WORK ORDER:
Return the listing in full. Keep each line exactly as it is.

□ □ □ □ □ □ □

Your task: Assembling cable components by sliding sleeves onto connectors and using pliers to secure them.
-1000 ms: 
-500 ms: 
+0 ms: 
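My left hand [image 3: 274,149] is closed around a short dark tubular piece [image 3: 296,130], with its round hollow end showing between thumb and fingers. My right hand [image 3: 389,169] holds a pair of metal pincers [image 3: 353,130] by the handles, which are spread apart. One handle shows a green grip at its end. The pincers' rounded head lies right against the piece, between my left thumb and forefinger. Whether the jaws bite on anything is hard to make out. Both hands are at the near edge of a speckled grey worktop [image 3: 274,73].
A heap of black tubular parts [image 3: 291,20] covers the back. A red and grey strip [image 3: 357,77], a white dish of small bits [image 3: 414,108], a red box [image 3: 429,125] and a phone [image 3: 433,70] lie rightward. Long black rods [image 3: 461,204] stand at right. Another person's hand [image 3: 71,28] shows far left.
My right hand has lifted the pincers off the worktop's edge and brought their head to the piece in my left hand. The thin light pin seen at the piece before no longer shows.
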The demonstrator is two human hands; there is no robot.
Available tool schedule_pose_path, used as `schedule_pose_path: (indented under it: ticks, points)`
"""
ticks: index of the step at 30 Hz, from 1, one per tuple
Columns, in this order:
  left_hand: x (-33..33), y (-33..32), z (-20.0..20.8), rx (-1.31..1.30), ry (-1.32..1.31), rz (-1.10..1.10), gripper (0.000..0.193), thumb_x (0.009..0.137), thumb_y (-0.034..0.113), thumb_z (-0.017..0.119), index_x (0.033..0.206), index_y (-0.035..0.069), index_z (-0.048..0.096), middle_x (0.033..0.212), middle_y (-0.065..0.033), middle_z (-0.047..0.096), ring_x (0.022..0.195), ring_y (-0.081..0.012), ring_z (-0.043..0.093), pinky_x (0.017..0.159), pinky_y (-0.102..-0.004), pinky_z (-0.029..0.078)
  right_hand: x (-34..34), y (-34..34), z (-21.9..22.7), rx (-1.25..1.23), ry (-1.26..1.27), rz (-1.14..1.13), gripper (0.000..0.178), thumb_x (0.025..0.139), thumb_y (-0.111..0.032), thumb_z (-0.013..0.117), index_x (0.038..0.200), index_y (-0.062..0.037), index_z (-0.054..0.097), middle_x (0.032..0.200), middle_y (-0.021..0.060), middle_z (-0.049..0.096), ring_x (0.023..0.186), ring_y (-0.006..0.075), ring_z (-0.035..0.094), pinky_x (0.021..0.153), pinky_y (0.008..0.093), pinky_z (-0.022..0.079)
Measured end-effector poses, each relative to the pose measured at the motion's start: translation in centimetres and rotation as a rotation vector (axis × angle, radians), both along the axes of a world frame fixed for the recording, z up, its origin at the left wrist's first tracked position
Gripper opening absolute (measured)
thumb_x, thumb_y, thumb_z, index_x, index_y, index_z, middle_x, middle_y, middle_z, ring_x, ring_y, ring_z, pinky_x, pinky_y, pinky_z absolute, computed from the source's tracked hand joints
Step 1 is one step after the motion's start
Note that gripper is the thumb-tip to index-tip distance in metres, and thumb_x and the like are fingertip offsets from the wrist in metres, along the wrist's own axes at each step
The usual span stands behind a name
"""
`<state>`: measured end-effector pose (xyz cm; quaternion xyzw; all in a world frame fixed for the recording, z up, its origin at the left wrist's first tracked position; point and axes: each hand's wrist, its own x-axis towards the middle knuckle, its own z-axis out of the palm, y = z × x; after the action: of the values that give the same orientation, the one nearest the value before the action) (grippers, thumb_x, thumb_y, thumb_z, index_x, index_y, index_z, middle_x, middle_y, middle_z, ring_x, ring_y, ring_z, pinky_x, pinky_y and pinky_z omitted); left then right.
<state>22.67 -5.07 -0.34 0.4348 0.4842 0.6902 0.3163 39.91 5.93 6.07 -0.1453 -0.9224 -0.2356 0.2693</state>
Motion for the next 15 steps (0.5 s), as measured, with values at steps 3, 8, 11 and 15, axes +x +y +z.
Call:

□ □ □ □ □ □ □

FINISHED TASK:
Your task: Assembling cable components by sliding sleeves onto connectors and using pliers to secure them.
-1000 ms: 
-500 ms: 
+0 ms: 
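My left hand [image 3: 274,149] is closed around a short dark tubular piece [image 3: 296,130], with its round hollow end showing between thumb and fingers. My right hand [image 3: 389,169] holds a pair of metal pincers [image 3: 353,130] by the handles, which are spread apart. One handle shows a green grip at its end. The pincers' rounded head lies right against the piece, between my left thumb and forefinger. Whether the jaws bite on anything is hard to make out. Both hands are at the near edge of a speckled grey worktop [image 3: 274,73].
A heap of black tubular parts [image 3: 291,20] covers the back. A red and grey strip [image 3: 357,77], a white dish of small bits [image 3: 414,108], a red box [image 3: 429,125] and a phone [image 3: 433,70] lie rightward. Long black rods [image 3: 461,204] stand at right. Another person's hand [image 3: 71,28] shows far left.
My right hand has lifted the pincers off the worktop's edge and brought their head to the piece in my left hand. The thin light pin seen at the piece before no longer shows.
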The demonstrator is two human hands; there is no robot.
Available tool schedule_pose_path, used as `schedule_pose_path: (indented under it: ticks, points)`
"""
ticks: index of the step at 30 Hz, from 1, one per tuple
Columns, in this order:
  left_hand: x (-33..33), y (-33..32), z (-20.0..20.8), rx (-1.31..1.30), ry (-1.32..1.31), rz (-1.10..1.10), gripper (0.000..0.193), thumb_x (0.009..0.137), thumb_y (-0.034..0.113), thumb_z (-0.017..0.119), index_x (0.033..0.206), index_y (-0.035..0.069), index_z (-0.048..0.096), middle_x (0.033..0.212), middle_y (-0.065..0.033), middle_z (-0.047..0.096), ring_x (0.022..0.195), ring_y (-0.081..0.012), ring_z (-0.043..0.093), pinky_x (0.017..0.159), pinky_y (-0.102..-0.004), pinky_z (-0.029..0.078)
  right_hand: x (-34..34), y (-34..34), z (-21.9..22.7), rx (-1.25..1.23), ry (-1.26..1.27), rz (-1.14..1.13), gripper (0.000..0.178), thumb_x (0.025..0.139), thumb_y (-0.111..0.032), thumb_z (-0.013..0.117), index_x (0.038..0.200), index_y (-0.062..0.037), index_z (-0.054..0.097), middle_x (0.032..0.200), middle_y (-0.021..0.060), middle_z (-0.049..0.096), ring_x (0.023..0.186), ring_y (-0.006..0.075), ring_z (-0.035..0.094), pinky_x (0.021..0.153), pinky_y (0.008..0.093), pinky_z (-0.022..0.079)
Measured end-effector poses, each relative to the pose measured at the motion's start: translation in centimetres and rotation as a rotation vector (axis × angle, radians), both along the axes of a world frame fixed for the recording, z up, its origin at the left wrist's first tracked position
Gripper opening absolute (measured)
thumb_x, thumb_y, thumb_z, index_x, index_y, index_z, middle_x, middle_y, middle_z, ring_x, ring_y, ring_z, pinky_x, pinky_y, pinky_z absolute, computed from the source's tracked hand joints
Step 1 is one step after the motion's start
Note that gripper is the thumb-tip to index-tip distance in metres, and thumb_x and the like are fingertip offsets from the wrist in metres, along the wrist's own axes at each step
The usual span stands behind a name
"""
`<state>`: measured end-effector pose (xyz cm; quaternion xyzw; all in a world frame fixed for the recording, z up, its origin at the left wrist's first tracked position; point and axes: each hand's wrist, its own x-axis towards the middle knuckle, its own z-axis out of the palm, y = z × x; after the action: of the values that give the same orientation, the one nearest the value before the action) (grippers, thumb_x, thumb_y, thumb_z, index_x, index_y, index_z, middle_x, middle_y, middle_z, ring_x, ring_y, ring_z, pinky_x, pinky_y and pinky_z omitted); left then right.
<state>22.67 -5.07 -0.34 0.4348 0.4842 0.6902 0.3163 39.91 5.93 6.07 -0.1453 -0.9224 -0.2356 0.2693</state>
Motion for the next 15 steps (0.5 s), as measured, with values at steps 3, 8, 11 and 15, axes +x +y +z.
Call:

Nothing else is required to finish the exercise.